• _Goal of the exercise_
Would you output the entries below only from the line containing "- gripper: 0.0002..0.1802" through the line containing "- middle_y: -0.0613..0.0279", exactly as they stand and with both ends included?

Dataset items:
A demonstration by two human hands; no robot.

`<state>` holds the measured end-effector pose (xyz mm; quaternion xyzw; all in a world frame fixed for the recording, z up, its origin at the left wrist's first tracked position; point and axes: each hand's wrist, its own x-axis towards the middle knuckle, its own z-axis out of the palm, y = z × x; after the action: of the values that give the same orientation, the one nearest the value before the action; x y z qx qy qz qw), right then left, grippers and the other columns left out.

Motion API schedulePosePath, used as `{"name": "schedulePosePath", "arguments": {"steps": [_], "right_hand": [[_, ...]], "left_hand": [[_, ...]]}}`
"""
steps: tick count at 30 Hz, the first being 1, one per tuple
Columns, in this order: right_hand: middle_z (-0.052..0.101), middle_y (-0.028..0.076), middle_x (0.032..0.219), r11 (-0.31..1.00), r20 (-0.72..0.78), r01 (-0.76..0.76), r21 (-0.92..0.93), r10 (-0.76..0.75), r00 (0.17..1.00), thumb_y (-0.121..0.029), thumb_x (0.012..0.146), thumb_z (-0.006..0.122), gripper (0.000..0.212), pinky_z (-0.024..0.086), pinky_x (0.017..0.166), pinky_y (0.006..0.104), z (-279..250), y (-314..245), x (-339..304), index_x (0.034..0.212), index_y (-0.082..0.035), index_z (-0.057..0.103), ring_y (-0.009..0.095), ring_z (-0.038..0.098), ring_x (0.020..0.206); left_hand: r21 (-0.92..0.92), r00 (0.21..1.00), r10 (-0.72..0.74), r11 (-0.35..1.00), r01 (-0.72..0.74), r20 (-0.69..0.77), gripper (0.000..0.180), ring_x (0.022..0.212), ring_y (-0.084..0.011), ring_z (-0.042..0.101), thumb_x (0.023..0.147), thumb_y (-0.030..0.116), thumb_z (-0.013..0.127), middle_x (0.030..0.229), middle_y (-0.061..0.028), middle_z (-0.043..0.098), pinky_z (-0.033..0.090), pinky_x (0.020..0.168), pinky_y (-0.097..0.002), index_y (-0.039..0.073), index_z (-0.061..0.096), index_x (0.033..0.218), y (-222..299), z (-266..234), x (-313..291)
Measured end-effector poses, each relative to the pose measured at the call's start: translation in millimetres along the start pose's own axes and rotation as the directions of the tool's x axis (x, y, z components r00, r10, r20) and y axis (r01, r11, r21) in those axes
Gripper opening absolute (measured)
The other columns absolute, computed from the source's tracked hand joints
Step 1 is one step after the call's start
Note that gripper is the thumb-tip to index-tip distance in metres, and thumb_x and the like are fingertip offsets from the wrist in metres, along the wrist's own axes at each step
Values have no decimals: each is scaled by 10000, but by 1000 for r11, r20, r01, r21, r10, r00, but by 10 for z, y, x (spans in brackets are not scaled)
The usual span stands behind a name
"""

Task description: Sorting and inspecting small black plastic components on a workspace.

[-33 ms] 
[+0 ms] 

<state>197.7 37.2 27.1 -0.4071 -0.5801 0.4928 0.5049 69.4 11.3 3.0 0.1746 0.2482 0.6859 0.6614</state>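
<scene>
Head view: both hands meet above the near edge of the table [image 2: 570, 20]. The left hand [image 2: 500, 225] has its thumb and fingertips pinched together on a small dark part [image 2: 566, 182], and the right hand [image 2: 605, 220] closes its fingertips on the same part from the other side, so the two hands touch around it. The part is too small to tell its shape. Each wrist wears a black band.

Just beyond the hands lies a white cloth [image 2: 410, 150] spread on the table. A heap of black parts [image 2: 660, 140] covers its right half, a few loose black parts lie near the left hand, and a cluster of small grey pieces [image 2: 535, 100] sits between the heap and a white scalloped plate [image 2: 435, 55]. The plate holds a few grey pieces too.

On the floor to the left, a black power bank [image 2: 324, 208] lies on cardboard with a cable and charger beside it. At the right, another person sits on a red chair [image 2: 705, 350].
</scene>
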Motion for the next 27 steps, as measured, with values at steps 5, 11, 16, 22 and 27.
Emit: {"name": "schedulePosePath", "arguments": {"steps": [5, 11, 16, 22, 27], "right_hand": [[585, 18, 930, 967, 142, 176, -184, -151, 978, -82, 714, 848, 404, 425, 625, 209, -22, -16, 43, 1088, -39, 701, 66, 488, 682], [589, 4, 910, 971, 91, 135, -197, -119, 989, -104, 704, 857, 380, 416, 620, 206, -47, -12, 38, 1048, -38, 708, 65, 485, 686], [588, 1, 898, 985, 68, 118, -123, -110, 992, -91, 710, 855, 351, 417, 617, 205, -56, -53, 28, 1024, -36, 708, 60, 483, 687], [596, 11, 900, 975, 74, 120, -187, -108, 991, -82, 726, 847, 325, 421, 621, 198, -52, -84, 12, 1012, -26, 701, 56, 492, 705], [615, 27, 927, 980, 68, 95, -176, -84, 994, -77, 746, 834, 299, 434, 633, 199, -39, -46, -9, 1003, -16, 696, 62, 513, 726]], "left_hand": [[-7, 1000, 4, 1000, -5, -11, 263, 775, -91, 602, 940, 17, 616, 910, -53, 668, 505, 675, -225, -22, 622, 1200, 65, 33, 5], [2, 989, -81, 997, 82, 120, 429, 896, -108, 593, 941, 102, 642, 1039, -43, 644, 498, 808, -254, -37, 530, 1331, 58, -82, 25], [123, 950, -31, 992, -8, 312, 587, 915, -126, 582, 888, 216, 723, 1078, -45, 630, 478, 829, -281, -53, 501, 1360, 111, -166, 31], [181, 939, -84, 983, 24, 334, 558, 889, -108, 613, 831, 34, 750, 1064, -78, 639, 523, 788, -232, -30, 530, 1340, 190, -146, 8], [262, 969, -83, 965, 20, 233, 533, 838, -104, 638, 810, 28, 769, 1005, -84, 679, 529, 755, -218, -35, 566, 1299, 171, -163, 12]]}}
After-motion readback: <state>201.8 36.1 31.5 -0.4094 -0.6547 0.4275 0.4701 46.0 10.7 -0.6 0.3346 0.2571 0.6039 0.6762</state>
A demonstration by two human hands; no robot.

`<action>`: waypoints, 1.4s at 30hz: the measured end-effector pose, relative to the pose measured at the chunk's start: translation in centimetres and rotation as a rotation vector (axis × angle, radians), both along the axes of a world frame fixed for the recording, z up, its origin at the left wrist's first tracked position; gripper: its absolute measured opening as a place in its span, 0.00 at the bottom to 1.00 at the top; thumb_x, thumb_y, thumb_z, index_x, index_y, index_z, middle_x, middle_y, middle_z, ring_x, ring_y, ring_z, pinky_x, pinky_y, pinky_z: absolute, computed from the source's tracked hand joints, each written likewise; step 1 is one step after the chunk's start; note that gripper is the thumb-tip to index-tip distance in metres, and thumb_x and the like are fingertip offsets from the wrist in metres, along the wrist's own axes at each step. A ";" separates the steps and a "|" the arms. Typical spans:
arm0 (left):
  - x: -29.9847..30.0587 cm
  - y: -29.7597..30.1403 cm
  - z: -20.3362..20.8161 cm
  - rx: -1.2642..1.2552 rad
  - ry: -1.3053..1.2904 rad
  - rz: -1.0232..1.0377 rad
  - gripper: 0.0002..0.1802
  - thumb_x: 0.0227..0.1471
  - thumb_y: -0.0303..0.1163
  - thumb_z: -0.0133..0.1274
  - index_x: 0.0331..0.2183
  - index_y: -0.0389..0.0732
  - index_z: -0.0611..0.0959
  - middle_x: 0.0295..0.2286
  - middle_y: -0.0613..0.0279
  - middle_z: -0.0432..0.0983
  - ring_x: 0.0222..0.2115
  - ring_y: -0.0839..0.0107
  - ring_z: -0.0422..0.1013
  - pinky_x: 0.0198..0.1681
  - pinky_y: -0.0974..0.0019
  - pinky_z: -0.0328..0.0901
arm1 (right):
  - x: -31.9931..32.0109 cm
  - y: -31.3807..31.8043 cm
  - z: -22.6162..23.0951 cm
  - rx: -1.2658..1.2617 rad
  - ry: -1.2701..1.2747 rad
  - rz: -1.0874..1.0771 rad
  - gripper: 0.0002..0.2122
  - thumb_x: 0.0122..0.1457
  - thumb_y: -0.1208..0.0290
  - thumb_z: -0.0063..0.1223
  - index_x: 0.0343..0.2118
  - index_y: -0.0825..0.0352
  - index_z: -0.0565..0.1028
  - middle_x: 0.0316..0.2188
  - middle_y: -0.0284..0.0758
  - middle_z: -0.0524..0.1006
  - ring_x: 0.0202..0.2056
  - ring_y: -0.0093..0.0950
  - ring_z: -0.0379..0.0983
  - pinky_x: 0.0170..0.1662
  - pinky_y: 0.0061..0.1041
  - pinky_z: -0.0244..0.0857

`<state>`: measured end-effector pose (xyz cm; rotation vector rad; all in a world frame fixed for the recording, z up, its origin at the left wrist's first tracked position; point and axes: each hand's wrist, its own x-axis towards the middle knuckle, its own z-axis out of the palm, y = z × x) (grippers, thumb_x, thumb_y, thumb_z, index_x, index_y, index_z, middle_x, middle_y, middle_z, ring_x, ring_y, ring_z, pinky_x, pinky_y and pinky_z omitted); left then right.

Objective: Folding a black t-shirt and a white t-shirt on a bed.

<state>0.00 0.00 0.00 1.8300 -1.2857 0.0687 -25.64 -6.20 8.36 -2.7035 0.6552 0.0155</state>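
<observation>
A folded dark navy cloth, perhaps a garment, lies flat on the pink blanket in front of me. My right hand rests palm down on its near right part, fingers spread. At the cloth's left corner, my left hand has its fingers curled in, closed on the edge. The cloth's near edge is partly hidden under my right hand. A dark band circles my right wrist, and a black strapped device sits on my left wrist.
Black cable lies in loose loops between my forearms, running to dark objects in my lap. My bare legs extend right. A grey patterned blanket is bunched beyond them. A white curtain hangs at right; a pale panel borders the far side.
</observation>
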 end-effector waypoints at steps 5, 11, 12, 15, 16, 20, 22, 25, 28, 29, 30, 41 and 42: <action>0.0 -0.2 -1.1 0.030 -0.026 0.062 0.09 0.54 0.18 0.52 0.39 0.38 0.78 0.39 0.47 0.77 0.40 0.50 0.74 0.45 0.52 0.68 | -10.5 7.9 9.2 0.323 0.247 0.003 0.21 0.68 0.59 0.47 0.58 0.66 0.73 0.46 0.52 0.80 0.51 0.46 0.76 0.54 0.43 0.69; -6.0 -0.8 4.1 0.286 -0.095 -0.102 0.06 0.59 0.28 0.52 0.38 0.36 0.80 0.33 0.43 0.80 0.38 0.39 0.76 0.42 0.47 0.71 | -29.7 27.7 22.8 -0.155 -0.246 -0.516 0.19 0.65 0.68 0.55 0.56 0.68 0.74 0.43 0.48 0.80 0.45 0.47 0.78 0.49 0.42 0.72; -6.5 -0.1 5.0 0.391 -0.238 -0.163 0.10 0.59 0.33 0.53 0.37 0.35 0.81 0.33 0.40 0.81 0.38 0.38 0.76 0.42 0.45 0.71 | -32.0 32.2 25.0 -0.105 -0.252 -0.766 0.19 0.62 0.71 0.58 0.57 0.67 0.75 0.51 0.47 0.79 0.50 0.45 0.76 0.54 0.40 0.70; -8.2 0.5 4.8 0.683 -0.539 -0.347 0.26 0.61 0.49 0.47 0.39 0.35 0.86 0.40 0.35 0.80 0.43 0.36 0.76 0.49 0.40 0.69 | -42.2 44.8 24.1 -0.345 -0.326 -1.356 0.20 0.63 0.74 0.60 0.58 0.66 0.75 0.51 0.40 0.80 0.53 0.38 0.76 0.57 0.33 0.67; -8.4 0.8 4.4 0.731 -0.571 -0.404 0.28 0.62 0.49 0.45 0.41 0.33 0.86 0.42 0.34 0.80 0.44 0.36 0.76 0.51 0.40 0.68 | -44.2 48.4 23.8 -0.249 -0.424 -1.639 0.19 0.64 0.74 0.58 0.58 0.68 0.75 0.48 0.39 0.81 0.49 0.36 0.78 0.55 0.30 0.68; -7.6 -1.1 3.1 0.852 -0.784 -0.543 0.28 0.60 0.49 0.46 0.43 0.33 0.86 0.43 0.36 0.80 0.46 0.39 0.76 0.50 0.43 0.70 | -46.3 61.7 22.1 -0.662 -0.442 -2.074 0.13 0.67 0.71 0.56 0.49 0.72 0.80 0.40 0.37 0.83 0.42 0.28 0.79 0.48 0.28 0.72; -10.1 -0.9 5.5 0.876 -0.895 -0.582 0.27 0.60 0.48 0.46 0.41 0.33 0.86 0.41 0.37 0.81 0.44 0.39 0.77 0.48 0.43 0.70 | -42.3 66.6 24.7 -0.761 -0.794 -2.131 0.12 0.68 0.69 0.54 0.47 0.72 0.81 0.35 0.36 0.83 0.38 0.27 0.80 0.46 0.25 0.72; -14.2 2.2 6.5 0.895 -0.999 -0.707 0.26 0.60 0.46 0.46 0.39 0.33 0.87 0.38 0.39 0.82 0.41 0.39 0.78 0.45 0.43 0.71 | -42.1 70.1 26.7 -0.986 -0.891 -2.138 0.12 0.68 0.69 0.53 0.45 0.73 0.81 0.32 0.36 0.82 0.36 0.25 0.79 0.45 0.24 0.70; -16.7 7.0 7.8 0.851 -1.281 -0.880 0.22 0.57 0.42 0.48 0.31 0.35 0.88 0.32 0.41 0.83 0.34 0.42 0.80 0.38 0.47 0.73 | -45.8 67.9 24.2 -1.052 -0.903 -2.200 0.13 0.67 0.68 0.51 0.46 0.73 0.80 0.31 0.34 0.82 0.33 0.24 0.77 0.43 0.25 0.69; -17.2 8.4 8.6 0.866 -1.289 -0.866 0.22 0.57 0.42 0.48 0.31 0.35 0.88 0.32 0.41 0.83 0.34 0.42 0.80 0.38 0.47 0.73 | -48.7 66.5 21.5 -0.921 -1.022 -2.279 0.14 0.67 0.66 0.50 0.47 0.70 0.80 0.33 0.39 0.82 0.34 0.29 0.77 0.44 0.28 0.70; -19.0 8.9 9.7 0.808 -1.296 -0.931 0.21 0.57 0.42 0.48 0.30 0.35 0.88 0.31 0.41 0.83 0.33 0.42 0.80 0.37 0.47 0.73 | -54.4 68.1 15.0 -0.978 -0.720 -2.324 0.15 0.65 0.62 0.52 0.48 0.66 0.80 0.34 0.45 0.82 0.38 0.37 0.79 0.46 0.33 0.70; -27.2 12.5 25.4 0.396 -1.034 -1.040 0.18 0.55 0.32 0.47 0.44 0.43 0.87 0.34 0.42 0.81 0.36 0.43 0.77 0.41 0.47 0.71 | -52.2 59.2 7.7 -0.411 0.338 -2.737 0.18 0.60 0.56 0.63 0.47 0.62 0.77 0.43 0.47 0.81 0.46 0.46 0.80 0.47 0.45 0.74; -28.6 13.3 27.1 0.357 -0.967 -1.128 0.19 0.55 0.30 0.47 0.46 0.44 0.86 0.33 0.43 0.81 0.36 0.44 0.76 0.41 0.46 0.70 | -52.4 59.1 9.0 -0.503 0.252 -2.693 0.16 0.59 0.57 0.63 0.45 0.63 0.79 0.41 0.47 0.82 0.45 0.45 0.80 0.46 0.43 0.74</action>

• _Task response_
  - gripper: 0.0002..0.1802
  - thumb_x: 0.0227..0.1471
  - thumb_y: -0.0303..0.1163
  - thumb_z: -0.0133..0.1274
  - index_x: 0.0331..0.2183
  - index_y: -0.0389..0.0732
  - index_z: -0.0611..0.0959
  - middle_x: 0.0295..0.2286
  - middle_y: -0.0613..0.0279

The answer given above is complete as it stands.